**What to do**
Where in the listing does the word "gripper" appear? Report each line that holds it.

**Collected material**

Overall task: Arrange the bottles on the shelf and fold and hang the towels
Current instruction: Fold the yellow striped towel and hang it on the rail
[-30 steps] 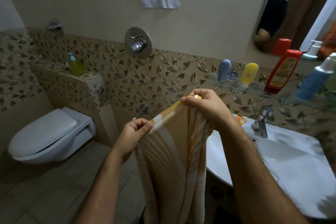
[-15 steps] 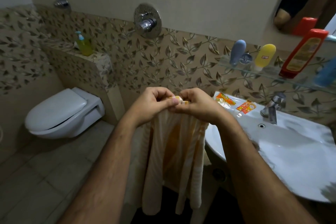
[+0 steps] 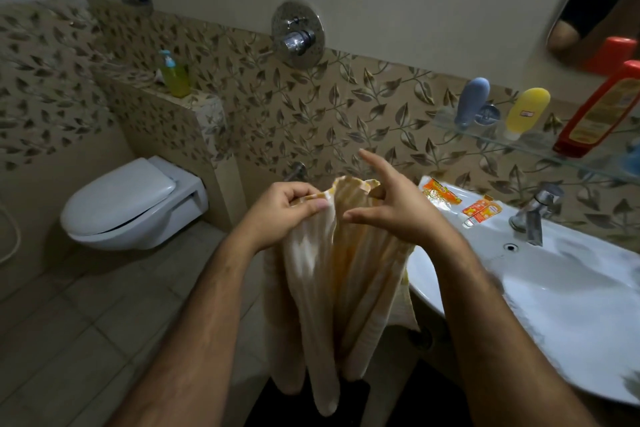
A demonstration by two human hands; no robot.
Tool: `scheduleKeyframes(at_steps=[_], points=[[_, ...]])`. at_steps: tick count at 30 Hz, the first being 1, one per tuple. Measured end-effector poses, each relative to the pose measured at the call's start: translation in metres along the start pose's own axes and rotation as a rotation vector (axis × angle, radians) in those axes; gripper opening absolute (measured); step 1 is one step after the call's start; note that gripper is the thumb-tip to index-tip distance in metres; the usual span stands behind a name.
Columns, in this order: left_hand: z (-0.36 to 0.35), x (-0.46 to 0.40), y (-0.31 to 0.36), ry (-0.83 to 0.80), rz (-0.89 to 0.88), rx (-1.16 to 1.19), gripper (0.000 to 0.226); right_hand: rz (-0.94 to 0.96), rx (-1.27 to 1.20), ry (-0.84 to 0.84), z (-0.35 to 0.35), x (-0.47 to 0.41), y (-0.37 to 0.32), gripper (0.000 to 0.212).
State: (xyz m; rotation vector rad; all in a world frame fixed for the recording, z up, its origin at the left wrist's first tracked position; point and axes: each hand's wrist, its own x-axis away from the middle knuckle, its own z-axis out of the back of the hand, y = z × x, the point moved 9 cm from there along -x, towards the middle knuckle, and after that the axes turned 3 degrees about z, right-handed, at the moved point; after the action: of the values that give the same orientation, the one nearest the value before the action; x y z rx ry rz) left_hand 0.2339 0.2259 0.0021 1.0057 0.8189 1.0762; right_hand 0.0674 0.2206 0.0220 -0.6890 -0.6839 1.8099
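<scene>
Two hands at frame ctr: your left hand (image 3: 284, 211) grip pinches the towel (image 3: 332, 274) top edge; your right hand (image 3: 388, 208) grip is released, fingers spread, beside it. Towel hangs toward 6 o'clock. Shelf (image 3: 540, 146) w/ bottles (image 3: 526, 113) at 2 o'clock.

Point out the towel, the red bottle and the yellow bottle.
towel (image 3: 322, 274): head view, middle of the hanging folds.
red bottle (image 3: 599, 114): head view, its label.
yellow bottle (image 3: 527, 111): head view, mid-body.
</scene>
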Motion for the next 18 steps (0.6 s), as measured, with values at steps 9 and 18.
scheduleKeyframes(at_steps=[9,18], points=[[-0.009,0.019,-0.028,-0.106,0.066,0.007,0.021,0.059,-0.182,-0.154,-0.034,0.011,-0.007,0.043],[-0.001,0.039,-0.04,0.05,0.029,0.022,0.011,-0.027,-0.008,-0.102,-0.04,0.024,0.018,0.085]])
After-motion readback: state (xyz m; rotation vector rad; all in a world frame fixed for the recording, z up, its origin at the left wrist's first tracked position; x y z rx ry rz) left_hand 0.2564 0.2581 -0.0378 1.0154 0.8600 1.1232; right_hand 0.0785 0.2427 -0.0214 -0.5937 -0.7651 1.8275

**Task response**
Tool: `scheduleKeyframes(at_steps=[_], points=[[_, ...]])`. at_steps: tick count at 30 Hz, the first being 1, one per tuple. Measured end-effector poses, each relative to the pose measured at the call's start: translation in metres along the start pose's own axes and rotation as a rotation vector (axis × angle, radians) in those axes; gripper opening absolute (measured); step 1 is one step after the call's start; note that gripper is the thumb-tip to index-tip distance in metres; the usual span stands behind a name.
Columns, in this order: left_hand: z (-0.36 to 0.35), x (-0.46 to 0.40), y (-0.31 to 0.36), ry (-0.83 to 0.80), rz (-0.89 to 0.88), rx (-1.16 to 1.19), gripper (0.000 to 0.226); right_hand: rz (-0.94 to 0.96), rx (-1.27 to 1.20), ry (-0.84 to 0.84), z (-0.35 to 0.35), x (-0.47 to 0.41), y (-0.37 to 0.32), gripper (0.000 to 0.212).

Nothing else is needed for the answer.